Предложенный способ может быть использован для получения аналогов у человека. Иммуногистохимический анализ эндотелиальных антигенов с помощью моноклональных антител, полученных предложенным авторами способом, может применяться в экспериментальных исследованиях in vitro и in vivo для характеристики сосудистой системы глиом.

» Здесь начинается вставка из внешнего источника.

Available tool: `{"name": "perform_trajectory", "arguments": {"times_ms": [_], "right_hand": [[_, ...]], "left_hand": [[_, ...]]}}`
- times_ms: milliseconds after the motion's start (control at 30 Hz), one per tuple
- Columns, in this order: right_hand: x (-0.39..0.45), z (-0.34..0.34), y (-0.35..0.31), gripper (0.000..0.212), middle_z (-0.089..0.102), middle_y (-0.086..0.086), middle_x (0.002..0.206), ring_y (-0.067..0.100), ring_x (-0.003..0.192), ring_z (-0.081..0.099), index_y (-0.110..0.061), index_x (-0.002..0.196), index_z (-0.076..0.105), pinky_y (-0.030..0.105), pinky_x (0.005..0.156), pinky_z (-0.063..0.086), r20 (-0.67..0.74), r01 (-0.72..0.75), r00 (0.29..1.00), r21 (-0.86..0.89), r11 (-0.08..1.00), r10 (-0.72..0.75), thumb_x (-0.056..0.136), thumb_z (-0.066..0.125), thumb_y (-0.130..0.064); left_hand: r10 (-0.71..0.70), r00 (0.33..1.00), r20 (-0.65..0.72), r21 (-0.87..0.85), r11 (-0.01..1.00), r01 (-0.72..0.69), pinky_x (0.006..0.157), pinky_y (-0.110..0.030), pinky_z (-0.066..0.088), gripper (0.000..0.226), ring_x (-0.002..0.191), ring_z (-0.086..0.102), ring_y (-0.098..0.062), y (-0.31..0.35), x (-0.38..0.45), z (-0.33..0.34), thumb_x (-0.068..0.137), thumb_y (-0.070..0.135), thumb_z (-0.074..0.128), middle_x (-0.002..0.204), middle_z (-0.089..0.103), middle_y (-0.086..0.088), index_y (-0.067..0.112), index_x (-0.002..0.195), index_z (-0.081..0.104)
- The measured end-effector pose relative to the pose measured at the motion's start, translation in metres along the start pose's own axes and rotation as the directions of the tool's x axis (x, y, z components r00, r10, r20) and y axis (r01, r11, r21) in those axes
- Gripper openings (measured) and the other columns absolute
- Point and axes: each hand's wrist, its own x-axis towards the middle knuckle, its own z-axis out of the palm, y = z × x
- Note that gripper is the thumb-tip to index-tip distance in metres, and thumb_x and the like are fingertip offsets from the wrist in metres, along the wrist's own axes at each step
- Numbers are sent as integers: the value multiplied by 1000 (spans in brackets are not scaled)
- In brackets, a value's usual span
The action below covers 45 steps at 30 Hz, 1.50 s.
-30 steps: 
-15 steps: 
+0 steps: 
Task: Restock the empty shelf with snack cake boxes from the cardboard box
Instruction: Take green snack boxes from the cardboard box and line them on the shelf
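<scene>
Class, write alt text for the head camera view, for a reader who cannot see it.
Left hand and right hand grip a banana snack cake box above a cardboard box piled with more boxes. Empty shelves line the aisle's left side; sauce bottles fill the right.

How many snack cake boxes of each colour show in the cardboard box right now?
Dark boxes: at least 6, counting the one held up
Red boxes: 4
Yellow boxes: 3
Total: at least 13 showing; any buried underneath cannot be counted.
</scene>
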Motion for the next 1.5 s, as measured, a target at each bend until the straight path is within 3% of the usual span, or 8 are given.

1. Способ получения моноклональных антител к аблюминальному мембранному антигену церебральных эндотелиоцитов, при котором получают препарат мембранных белков церебральных эндотелиоцитов, иммунизируют им мышь линии Balb/C, выделяют В-лимфоциты селезенки этой мыши и сливают с клетками миеломы мыши линии Sp2/0-Ag14, получают гибридомы, тестируют супернатанты полученных гибридом иммунохимически и отбирают гибридомы, продуцирующие моноклональные антитела к аблюминальному мембранному антигену церебральных эндотелиоцитов, из них выбирают гибридому, характеризующуюся наибольшим количеством антителопродуцирующих гибридных клеток, синтезирующих антитела, относящиеся к классу иммуноглобулинов G, сохраняющие биологическую активность в сыворотке крови не менее 24 ч, выделяют моноклональные антитела из супернатанта выбранной гибридомы.

2. Способ по п.1, отличающийся тем, что выделение моноклональных антител из супернатанта выбранной гибридомы проводят методом аффинной хроматографии на протеин-G-агарозе.